A combination of these last two views is possible--that in his permissive will God would have given Saul the northern ten tribes in perpetuity without denying to the house of Judah the two southern tribes, according to his promise in Genesis 49:10. An interesting confirmation of this possibility can be seen in 1 Kings 11:38, where King Jeroboam is promised an enduring dynasty, in a parallel to the promise God had made to King David. Since the promise to Jeroboam in no way replaced the long-standing promise to the tribe of Judah and the house of David, it is similar to God's "might-have-been" to Saul.
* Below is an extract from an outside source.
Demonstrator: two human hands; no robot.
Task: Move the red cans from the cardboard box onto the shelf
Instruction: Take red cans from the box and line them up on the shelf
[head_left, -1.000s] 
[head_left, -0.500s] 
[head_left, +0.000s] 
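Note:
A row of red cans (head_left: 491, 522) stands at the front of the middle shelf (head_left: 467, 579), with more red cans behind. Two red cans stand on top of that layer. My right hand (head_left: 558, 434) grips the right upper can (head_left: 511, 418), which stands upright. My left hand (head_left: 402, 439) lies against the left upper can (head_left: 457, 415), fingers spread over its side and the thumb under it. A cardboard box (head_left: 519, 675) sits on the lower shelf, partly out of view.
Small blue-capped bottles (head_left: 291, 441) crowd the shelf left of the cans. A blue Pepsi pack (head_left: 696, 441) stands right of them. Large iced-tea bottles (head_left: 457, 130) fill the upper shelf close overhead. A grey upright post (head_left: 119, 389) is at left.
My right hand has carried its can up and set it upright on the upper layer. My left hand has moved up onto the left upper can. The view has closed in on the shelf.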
God offered the ten northern tribes to Jeroboam just as he had offered them to Saul.

One final possibility is that Saul was given a genuine, though hypothetical, promise of a perpetual dynasty over (northern) Israel. However, the Lord surely knew that Saul would not measure up to the challenge set before him. God had chosen Saul because he wanted him to serve as a negative example in contrast to David, whose behavior was so different. This, then, set the stage for the introduction of the legitimate kingship as God had always intended it.